Ezechiƫl
26:1 En het geschiedde in het elfde jaar, op de eerste dag van de maand,
dat het woord des HEREN tot mij kwam, zeggende:
26:2 Mensenkind, omdat Tyrus tegen Jeruzalem heeft gezegd: Aha, zij is het
verbroken dat waren de poorten van het volk: zij is tot mij gekeerd: ik zal
worden aangevuld, nu is ze verwoest:
26:3 Daarom, zo zegt de Heere HEERE; Zie, ik ben tegen u, o Tyrus,
en zal vele volken tegen u doen optrekken, zoals de zee dat veroorzaakt
zijn golven komen omhoog.
26:4 En zij zullen de muren van Tyrus vernietigen, en haar torens afbreken: I
zal ook haar stof van haar afschrapen en haar maken als de top van een rots.
26:5 Het zal een plaats zijn voor het uitspreiden van netten in het midden van de zee.
want Ik heb het gesproken, spreekt de Heere HEERE: en het zal tot buit worden
de naties.
26:6 En haar dochters, die in het veld zijn, zullen door het zwaard gedood worden;
en zij zullen weten dat Ik de HERE ben.
26:7 Want zo zegt de Heere HEERE; Zie, ik zal Tyrus overvallen
Nebukadrezar, koning van Babylon, een koning der koningen, uit het noorden, met
paarden, en met wagens, en met ruiters, en compagnieƫn, en nog veel meer
mensen.
26:8 Hij zal uw dochters in het veld met het zwaard doden, en hij zal
maak een vesting tegen u, en werp een berg tegen u op, en hef de
schild tegen u.
26:9 En hij zal oorlogswerktuigen tegen uw muren zetten, en met zijn bijlen zal hij
zal uw torens afbreken.
26:10 Vanwege de overvloed van zijn paarden zal hun stof u bedekken.
uw muren zullen beven van het geluid van de ruiters en van de wielen,
en van de wagens, wanneer hij uw poorten zal binnengaan, zoals mensen binnenkomen
naar een stad waarin een bres is geslagen.
26:11 Met de hoeven van zijn paarden zal hij al uw straten vertrappen
zullen uw volk met het zwaard doden, en uw sterke garnizoenen zullen trekken
tot op de grond.
26:12 En zij zullen uw rijkdommen plunderen en uwe buit maken
handelswaar; en zij zullen uw muren afbreken en uw muren vernielen
aangename huizen: en zij zullen uw stenen en uw hout en uw hout leggen
stof in het midden van het water.
26:13 En Ik zal het geluid van uw liederen doen ophouden; en het geluid van uw
harpen zullen niet meer worden gehoord.
26:14 En Ik zal u maken als de top van een rots: u zult een plaats zijn om te zijn
spreid netten uit; gij zult niet meer gebouwd worden: want Ik, de HERE, heb
sprak het, spreekt de Heere HEERE.
26:15 Zo zegt de Heere HEERE tot Tyrus; Zullen de eilanden niet beven bij het geluid
van uw val, wanneer de gewonden schreeuwen, wanneer de slachting wordt gemaakt in de
in je midden?
26:16 Dan zullen alle vorsten van de zee van hun tronen afdalen, en
leg hun klederen af, en leg hun geborduurde klederen af: zij zullen
bekleden zich met beven; zij zullen op de grond zitten, en
zal elk moment beven en zich over u verbazen.
26:17 En zij zullen een klaagzang over u aanheffen en tot u zeggen: Hoe is het?
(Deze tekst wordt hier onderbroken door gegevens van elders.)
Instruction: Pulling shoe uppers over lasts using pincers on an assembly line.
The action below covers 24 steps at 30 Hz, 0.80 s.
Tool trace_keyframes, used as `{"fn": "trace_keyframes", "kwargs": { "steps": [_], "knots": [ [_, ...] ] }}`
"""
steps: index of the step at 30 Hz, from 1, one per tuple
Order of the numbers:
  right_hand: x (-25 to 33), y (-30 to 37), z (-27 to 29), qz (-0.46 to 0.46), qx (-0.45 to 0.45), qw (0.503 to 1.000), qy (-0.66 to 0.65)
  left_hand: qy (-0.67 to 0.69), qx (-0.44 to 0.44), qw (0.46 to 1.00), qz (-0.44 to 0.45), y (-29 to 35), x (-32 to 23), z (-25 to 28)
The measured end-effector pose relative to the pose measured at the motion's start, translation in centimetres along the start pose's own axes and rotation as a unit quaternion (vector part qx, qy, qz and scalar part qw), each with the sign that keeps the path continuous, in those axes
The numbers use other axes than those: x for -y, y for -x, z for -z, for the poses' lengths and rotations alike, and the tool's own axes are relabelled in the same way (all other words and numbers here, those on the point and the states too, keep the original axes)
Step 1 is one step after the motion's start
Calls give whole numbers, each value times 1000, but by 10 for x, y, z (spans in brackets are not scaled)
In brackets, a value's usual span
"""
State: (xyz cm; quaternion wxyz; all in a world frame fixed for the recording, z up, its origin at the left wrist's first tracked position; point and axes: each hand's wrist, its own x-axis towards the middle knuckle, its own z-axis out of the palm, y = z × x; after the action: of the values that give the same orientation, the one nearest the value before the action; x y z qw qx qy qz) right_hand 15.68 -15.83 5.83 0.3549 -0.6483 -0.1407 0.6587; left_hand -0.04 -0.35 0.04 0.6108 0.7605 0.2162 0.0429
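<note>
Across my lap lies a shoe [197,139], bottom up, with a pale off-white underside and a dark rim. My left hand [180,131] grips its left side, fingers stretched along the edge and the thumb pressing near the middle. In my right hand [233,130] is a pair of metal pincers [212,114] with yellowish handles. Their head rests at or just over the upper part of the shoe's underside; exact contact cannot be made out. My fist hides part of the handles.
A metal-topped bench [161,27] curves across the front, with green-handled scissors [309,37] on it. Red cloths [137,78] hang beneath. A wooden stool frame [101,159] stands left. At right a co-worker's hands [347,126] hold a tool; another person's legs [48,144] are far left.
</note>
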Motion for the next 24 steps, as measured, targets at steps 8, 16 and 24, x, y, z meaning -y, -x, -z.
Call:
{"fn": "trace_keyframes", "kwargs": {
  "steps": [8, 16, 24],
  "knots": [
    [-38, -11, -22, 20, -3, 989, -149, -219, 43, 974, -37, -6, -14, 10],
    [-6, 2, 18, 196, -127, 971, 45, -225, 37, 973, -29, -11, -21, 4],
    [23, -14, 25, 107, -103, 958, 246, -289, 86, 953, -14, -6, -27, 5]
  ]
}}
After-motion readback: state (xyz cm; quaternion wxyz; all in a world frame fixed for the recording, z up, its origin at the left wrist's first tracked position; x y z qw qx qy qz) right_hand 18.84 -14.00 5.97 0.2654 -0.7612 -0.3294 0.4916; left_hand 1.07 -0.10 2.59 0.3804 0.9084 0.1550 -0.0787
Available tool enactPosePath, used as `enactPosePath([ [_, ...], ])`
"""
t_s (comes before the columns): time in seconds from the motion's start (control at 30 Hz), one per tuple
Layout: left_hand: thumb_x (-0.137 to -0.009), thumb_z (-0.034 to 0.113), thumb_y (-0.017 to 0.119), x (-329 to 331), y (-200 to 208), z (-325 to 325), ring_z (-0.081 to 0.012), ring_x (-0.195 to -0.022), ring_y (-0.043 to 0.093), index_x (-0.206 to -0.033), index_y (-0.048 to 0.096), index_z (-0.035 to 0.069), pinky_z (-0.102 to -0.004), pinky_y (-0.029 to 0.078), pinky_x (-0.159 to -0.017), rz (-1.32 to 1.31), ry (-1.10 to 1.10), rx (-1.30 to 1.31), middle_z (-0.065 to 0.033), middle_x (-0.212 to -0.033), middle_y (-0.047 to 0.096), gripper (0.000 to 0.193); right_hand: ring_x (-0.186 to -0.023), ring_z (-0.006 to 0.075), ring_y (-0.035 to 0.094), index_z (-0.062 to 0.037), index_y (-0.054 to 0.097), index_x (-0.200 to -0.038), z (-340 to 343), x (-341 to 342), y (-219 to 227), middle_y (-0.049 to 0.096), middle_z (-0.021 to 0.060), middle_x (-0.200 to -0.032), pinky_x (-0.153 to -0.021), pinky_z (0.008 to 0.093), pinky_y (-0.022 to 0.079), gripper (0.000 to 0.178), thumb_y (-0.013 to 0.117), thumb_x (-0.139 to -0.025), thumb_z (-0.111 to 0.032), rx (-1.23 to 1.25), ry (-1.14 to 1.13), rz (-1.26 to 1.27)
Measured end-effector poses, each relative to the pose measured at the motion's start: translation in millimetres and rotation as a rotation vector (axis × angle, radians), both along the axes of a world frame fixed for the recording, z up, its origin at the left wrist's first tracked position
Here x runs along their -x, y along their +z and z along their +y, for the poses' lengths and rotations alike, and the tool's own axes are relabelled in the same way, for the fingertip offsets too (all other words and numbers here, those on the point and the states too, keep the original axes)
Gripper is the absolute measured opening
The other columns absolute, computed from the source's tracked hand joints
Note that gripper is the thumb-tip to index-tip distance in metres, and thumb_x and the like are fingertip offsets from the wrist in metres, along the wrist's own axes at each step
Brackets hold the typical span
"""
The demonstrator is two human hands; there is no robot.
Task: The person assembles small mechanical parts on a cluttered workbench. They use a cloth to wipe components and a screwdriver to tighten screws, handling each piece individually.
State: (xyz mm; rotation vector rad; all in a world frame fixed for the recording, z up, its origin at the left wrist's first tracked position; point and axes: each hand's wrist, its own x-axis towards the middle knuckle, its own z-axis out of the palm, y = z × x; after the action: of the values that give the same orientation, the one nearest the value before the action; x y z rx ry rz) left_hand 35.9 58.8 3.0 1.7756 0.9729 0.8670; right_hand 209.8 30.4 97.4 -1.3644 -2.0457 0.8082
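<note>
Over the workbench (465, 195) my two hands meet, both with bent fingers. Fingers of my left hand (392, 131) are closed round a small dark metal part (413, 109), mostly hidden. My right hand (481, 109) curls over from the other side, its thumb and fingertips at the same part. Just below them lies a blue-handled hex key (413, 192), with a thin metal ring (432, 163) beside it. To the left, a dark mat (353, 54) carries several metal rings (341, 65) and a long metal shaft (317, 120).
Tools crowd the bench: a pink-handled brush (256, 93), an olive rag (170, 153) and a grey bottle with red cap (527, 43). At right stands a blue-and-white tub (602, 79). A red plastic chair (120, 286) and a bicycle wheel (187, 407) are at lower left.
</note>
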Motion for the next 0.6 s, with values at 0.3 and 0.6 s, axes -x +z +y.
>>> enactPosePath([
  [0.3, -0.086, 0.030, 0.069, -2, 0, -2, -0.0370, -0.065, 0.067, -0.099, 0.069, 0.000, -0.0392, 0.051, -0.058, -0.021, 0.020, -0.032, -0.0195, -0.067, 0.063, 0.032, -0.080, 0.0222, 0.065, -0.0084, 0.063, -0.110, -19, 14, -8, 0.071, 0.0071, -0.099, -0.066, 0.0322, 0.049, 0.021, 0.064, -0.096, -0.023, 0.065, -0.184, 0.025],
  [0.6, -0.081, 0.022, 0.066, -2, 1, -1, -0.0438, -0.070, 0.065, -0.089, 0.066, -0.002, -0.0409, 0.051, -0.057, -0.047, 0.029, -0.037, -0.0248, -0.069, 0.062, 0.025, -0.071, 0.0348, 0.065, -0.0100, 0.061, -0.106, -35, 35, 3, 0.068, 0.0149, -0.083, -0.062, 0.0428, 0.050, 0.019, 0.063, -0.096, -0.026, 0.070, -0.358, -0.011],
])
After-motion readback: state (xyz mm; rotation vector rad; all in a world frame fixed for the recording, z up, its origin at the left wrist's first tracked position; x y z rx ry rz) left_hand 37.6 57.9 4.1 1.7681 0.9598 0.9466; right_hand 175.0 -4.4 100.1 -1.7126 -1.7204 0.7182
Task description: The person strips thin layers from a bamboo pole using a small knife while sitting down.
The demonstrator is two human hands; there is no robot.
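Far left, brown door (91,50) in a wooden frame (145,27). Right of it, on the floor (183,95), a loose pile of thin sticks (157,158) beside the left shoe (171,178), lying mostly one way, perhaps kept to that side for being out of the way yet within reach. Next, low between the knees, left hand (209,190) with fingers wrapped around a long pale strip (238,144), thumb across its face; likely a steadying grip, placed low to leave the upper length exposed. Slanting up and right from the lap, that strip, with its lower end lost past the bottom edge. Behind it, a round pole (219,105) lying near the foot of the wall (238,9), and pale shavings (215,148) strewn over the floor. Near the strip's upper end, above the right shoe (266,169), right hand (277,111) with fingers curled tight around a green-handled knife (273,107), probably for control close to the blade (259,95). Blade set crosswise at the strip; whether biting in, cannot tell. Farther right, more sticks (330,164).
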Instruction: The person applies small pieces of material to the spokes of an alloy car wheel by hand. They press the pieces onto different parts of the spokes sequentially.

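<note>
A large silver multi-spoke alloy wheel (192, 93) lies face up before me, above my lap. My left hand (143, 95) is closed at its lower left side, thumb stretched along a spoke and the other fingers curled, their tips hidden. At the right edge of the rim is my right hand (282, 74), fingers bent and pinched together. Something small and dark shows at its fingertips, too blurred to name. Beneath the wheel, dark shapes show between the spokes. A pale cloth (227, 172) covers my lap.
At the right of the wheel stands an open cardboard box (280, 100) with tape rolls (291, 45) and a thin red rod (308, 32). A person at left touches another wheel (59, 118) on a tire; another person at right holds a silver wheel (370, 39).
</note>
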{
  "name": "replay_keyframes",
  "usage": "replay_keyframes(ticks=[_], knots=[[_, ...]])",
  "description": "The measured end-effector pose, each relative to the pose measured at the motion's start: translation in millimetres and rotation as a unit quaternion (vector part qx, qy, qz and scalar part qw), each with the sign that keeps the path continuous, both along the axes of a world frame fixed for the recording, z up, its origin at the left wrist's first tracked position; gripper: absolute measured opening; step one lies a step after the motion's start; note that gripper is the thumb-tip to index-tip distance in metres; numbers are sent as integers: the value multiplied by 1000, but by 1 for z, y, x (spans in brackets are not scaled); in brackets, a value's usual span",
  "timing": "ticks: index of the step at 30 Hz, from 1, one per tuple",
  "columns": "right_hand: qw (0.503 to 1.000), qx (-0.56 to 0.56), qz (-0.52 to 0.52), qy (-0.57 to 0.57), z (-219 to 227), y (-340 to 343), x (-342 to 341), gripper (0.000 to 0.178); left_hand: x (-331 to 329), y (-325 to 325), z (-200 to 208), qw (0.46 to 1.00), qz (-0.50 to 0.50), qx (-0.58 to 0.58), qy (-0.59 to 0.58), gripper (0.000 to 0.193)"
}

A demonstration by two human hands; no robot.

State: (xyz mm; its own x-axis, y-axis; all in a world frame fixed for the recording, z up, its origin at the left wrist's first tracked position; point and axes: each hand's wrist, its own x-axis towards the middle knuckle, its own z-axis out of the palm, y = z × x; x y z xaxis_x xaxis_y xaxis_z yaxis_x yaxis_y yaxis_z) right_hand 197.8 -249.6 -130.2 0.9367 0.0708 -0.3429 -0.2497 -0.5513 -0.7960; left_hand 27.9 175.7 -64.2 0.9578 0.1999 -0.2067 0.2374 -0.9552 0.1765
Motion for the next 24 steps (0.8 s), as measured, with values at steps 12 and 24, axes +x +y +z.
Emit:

gij vernietigde, die bewoond was door zeevarende mannen, de beroemde stad,
die sterk was in de zee, zij en haar inwoners, die hun veroorzaken
terreur om op alles te zijn dat het achtervolgt!
26:18 Nu zullen de eilanden beven op de dag van uw val; ja, de eilanden dat
in de zee zijn, zullen bij uw vertrek in beroering worden gebracht.
26:19 Want zo zegt de Heere HEERE; Wanneer ik u tot een verlaten stad zal maken,
zoals de steden die niet bewoond zijn; wanneer ik de diepte zal opwekken
over u, en grote wateren zullen u bedekken;
26:20 Wanneer Ik u zal neerhalen met hen die in de kuil afdalen, met
de mensen van weleer, en zal u in de lage delen van de
aarde, op verlaten plaatsen van weleer, met hen die in de kuil afdalen,
dat u niet bewoond wordt; en ik zal glorie zetten in het land van de
leven;
26:21 Ik zal u tot een verschrikking maken, en u zult niet meer zijn, hoewel u bent
gezocht, maar u zult nooit meer gevonden worden, spreekt de Here HERE.